At one point in August, Transat had brought back a high of 355 flight attendants, the union says.

In order to help get the industry back on its feet and aviation professionals working again, the union is now also calling on the government to launch a comprehensive coronavirus screening programme so that the quarantine requirements can be lifted and customers can have more confidence in booking flights.

“All of our information indicates that Air Transat’s resumption of activities in the summer and fall of 2020 was totally safe for passengers and staff,” Julie Roberts, president of CUPE’s Air Transat component says. “A rapid screening system that provides pre-boarding results would be a crucial addition for reviving the airline industry. We sometimes forget that more than 600,000 jobs in Canada depend on this industry, directly or indirectly.”

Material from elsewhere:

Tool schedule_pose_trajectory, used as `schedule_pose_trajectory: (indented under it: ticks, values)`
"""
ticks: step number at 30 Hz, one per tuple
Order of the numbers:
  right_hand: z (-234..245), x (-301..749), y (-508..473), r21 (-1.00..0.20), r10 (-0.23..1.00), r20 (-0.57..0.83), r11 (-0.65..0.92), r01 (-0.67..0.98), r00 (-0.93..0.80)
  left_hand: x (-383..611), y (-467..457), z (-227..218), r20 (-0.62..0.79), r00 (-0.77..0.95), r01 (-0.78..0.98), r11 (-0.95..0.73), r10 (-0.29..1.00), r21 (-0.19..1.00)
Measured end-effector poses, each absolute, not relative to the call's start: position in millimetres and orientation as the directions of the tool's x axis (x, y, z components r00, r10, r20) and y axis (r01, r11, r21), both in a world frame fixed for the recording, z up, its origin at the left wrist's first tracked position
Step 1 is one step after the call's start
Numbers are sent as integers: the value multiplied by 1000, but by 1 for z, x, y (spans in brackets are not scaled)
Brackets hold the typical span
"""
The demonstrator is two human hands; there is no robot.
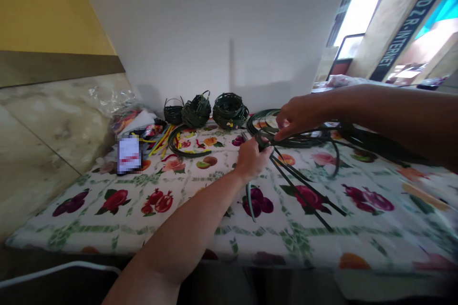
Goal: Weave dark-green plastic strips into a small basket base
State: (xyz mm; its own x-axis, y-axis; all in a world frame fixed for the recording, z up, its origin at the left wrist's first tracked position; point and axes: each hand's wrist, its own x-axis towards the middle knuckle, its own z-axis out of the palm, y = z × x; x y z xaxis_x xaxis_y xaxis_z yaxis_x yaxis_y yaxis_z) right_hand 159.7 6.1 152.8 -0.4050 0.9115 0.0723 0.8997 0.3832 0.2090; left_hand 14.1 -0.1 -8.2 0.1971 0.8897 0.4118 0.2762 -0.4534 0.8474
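The head view looks down on a fruit-print tablecloth. The left hand has its fingers curled close together, pinching a crossing of flat dark green strips against the thumb. The right hand sits just above that crossing, its fingers pressed together and curving down onto the strands; whether they grip, I cannot tell. The strips lie over the cloth, their loose ends fanning toward the front, and one teal-edged end hangs below the left hand.

Behind them lie a wound coil of green strip and a second coil. Three small woven green baskets stand along the wall, with yellow strips and a plastic bag to the left. A card is pixelated and unreadable. A dark banner at upper right reads roughly "DZ R-INTERNET".
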Motion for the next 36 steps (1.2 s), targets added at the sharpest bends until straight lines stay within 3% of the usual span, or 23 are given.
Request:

Last week, Transat and Air Canada agreed on a sharply discounted price for the mainline carrier’s planned takeover of the holiday specialist.

The two airlines stated on 10 October that Air Canada will now acquire all shares of Transat for C$5 per share, payable at the option of Transat shareholders in cash or shares of Air Canada at a fixed exchange ratio of 0.2862 Air Canada share for each Transat share, valuing the transaction at C$190 million.

That figure is down significantly from Air Canada’s originally-agreed offer, approved by Transat shareholders more than a year ago, of C$720 million, or C$18 per share, to acquire the company.